→ Action item
Of the lines in the data below, write out exactly those from the one holding "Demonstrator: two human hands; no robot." through the one holding "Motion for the", both included.

→ Input data
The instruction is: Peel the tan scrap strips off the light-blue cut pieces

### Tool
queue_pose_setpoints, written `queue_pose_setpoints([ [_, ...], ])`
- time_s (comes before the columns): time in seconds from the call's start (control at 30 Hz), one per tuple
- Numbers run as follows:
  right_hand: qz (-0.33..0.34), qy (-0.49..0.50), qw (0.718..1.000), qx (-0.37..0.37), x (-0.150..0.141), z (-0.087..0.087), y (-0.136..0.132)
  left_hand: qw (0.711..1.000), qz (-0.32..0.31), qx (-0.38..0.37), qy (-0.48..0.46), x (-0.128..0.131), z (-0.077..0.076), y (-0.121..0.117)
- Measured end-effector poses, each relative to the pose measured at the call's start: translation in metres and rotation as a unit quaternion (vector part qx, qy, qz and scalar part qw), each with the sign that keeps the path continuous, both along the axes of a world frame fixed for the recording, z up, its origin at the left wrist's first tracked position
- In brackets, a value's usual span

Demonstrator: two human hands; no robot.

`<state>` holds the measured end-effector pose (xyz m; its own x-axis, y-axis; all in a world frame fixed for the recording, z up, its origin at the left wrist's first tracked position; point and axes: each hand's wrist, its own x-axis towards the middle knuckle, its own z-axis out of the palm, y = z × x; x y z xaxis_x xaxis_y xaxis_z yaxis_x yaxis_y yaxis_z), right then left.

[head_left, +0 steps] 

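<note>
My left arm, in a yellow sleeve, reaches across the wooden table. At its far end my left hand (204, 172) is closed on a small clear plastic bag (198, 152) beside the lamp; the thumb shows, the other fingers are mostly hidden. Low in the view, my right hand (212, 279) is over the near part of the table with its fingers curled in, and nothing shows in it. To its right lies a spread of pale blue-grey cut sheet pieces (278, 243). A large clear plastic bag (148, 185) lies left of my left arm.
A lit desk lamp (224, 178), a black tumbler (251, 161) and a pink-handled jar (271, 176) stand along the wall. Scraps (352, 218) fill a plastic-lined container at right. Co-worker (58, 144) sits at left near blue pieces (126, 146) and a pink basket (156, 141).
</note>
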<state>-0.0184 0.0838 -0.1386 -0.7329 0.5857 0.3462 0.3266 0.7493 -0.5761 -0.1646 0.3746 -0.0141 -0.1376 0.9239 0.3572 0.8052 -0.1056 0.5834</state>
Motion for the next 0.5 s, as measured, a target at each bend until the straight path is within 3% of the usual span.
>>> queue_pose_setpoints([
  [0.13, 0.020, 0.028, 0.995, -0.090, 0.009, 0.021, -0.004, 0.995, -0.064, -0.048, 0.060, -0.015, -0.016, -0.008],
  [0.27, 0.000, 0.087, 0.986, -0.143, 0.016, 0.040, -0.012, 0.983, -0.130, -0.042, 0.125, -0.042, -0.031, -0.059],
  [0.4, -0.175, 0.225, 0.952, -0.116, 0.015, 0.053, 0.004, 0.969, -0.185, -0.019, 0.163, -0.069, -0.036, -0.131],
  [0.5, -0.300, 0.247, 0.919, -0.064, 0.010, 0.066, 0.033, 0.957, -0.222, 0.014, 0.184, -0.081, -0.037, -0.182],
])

→ Problem solution
Demonstrator: two human hands; no robot.

`<state>` holds the measured end-effector pose (xyz m; its own x-axis, y-axis; all in a world frame fixed for the recording, z up, its origin at the left wrist's first tracked position; point and axes: each hand's wrist, its own x-axis towards the middle knuckle, its own z-axis out of the palm, y = z × x; x y z xaxis_x xaxis_y xaxis_z yaxis_x yaxis_y yaxis_z), right then left.

[head_left, +0 steps] 

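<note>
My left arm, in a yellow sleeve, reaches across the wooden table. At its far end my left hand (204, 172) is closed on a small clear plastic bag (198, 152) beside the lamp; the thumb shows, the other fingers are mostly hidden. Low in the view, my right hand (212, 279) is over the near part of the table with its fingers curled in, and nothing shows in it. To its right lies a spread of pale blue-grey cut sheet pieces (278, 243). A large clear plastic bag (148, 185) lies left of my left arm.
A lit desk lamp (224, 178), a black tumbler (251, 161) and a pink-handled jar (271, 176) stand along the wall. Scraps (352, 218) fill a plastic-lined container at right. Co-worker (58, 144) sits at left near blue pieces (126, 146) and a pink basket (156, 141).
</note>
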<state>-0.0184 0.0838 -0.1386 -0.7329 0.5857 0.3462 0.3266 0.7493 -0.5761 -0.1646 0.3746 -0.0141 -0.1376 0.9239 0.3572 0.8052 -0.1056 0.5834</state>
Motion for the next 0.5 s, as measured, a target at each bend until the straight path is within 3% of the usual span.

Nothing more is needed to complete the output.